TSC Talks guest Dedee Culley has over 20 years of nursing experience and is the co-owner of 2 Leaf Nurses, which provides alternative & holistic health services from Springfield, Missouri. Culley loves home health for its opportunity to connect with patients and their environment. She is incredibly blessed and she was able to gather up courage and strength to pursue her passion in nursing while stepping out of the ordinary medicinal ways of these modern days and encourage others to be safe and successful at taking care of their bodies from the inside out with natural approaches. She has a loving attitude and an open mind to seek and research various holistic methods to reach a significantly positive result.

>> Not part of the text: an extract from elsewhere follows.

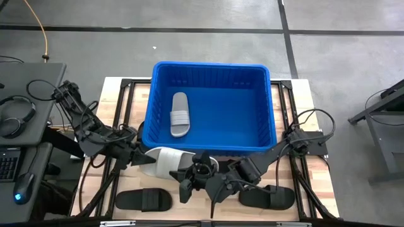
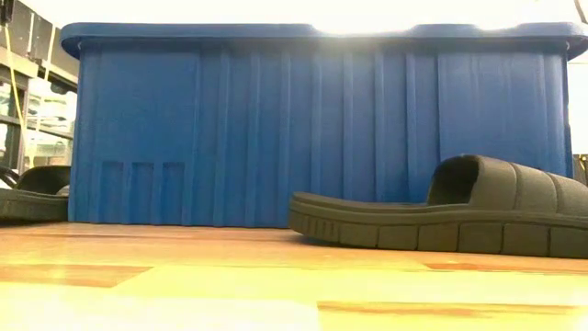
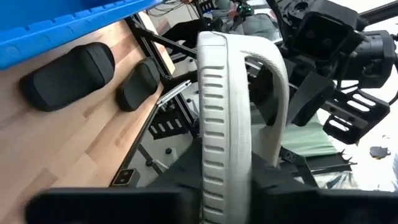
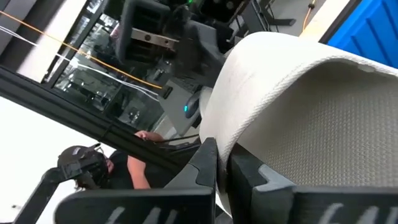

She has also dealt with personal health issues within her family and has seen significant changes when she chooses to ASK QUESTIONS and be in the loop of the available options and their side effects.
This is her background and mission:

TSC Talks Dedee Culley and Angela Huff

“I am a registered nurse for over 20 years now; a variety of backgrounds. And there came a point when I said, you know what, enough is enough, there’s more to our lives than just ‘the doctor said’, and we do this and we do that. We need to be able to heal our own bodies and we need to work on our own bodies to get them healthy. So, I started a company called 2 Leaf Nurses. And our focus is on the education of patients, as well as businesses, healthcare professionals (our own health care professionals have to have education, bless their hearts), as well as the community. That’s what we really focus on, empowering everybody.”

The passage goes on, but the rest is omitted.